Reviewable status: all files reviewed, 4 unresolved discussions (waiting on @CydeWeys)


core/src/main/java/google/registry/request/Action.java line 63 at r1 (raw file):

Previously, CydeWeys (Ben McIlwain) wrote…

Yes, I did survey the actions and determine that almost all of them are transactional.

See my other comment below, EppTlsAction needs to be marked as non-transactional, and there needs to be another field to specify the transaction isolation level override, if any.


core/src/main/java/google/registry/request/RequestHandler.java line 161 at r3 (raw file):

      Runnable action = route.get().instantiator().apply(component);
      if (route.get().action().transactional()) {
        tm().transact(action::run);

Now that we have a good understanding on how to handle nested transactions, I have some concern on how this would work together with the transaction isolation level override in the long run.

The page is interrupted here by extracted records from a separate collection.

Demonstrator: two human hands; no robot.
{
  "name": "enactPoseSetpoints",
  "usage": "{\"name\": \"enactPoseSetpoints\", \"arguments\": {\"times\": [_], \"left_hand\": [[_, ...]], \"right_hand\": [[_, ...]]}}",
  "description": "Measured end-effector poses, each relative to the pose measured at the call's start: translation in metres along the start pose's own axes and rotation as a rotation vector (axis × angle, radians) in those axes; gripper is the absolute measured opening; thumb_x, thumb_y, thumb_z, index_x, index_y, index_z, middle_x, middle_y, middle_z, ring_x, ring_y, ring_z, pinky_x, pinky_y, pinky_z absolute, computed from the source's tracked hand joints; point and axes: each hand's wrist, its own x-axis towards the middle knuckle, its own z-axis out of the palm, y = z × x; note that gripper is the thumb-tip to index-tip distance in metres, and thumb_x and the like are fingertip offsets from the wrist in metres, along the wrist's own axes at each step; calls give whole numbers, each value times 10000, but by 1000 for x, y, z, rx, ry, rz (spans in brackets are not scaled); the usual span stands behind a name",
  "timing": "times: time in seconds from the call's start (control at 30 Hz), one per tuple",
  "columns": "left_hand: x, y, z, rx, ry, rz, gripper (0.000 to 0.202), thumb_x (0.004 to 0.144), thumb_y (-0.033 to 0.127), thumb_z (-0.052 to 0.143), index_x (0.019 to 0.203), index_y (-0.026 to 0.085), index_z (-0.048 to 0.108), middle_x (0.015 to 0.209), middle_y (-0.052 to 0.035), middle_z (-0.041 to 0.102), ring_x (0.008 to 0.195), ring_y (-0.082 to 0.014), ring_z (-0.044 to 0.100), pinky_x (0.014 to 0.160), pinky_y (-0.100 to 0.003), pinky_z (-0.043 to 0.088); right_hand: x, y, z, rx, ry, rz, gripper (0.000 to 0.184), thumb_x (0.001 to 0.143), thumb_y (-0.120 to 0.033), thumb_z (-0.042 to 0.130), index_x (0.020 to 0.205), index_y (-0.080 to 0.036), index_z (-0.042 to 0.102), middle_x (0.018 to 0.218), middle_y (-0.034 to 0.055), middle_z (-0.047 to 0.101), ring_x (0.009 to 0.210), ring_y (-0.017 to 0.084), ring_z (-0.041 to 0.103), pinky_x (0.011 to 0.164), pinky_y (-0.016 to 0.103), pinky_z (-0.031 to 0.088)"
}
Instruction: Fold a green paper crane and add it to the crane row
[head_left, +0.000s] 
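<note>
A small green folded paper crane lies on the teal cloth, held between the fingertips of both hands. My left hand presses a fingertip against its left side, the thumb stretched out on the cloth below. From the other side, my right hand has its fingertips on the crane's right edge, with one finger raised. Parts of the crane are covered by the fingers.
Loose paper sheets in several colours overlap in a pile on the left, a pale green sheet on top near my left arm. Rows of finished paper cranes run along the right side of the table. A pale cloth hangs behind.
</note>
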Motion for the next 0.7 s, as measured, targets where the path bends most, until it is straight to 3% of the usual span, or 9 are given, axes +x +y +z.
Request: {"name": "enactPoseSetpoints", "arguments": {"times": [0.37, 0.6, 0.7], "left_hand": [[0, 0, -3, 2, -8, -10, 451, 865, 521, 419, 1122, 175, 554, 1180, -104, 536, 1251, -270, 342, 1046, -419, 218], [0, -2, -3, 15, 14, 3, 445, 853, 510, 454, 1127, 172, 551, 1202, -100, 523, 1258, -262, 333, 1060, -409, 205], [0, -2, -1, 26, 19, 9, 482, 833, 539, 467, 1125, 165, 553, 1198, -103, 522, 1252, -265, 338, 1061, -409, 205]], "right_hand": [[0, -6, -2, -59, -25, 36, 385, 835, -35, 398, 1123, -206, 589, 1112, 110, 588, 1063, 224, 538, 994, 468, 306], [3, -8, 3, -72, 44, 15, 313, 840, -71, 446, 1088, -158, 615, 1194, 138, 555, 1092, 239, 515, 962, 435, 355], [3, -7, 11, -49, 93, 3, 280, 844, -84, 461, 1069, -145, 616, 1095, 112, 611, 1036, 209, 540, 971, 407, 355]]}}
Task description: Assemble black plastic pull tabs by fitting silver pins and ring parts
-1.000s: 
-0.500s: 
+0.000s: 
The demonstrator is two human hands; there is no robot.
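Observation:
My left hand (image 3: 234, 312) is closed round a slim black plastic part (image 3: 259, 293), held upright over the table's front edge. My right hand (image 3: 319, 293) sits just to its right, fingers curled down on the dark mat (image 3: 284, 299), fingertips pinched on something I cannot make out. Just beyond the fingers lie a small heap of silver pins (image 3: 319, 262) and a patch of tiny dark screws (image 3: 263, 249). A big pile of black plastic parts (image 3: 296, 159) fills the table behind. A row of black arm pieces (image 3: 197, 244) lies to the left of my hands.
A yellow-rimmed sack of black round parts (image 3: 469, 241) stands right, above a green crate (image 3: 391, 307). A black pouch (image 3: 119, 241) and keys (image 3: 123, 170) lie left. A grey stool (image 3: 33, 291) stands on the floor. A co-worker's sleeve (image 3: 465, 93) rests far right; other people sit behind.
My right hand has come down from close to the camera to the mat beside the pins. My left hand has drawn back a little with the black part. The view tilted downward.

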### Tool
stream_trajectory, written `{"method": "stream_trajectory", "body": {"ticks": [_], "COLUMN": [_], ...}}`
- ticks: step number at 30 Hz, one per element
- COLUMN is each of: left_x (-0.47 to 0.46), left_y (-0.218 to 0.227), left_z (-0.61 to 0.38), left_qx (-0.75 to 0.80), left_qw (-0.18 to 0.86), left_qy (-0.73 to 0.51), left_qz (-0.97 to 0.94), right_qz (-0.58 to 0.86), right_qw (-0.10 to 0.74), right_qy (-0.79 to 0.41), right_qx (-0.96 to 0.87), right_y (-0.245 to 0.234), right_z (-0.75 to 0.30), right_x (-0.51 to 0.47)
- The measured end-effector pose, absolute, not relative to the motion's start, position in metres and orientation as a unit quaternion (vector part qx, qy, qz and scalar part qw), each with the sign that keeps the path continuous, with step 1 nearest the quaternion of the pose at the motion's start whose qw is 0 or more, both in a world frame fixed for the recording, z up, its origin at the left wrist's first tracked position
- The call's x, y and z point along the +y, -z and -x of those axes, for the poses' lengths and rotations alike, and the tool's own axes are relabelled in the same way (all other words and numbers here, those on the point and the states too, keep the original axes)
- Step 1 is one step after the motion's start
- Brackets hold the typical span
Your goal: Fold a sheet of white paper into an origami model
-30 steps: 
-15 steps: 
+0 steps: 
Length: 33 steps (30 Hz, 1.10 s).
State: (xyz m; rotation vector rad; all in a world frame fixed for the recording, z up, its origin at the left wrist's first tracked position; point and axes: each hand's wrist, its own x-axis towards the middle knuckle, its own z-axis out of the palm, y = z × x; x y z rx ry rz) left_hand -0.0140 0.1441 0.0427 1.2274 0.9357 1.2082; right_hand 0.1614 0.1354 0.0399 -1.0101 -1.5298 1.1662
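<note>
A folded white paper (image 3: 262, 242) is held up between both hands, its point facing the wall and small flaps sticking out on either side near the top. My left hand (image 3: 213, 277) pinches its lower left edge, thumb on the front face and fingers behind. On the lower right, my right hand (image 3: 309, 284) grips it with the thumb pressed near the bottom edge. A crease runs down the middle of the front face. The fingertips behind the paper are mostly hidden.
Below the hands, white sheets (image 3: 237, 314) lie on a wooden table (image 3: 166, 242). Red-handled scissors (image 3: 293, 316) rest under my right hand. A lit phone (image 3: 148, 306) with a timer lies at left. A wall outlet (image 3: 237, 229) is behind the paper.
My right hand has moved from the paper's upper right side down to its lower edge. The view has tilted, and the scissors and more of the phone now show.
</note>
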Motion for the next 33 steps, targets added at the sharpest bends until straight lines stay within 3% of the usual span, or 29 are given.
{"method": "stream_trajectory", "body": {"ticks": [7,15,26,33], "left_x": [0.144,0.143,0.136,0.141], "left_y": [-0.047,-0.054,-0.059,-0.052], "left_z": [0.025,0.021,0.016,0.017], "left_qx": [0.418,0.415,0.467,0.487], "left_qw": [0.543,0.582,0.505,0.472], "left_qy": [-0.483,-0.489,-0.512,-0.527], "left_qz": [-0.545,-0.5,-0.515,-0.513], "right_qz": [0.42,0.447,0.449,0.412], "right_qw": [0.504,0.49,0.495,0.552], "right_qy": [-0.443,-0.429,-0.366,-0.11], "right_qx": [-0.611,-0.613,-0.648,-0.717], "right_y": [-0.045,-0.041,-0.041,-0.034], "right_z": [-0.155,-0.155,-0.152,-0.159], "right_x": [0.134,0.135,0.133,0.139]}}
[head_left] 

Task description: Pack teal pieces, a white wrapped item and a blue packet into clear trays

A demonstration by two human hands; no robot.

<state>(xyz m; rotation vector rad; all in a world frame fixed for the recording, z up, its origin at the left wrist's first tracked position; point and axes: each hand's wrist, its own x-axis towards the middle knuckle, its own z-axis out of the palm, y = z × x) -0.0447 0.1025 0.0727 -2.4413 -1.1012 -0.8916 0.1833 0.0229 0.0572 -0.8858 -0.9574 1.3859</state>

The override can only be applied at the top level transaction, which would be here. We therefore need to allow setting the override (possibly via another field in the@Action annotation).

However, all EPP flows are executed by EppTlsAction, and we have envisioned using the @IsolationLevel annotation on a flow to signal to the FlowRunner.

In order to allow different EPP flows to use different isolation levels, we need to annotate the EppTlsAction as non-transactional, and define the transaction behavior at the flow level. This is doable, but needs to be clearly documented to avoid confusion.


core/src/main/java/google/registry/tools/ConfirmingCommand.java line 38 at r1 (raw file):

Previously, CydeWeys (Ben McIlwain) wrote…

Thanks for your ThrowingRunnable PR, this is nicer now.

It's it sooooo much nicer!


core/src/test/java/google/registry/whois/WhoisCommandFactoryTest.java line 100 at r1 (raw file):

Previously, CydeWeys (Ben McIlwain) wrote…

If the lambda throws then it can't be passed to the lambda in transact(). The checked exception needs to be handled. assertDoesNotThrow() handles the checked exception and does not rethrow a checked exception.

Does it still apply now that we can throw checked exceptions in the lambda supplied to tm().transact()? It will just be wrapped in a RuntimeException if it throws, correct?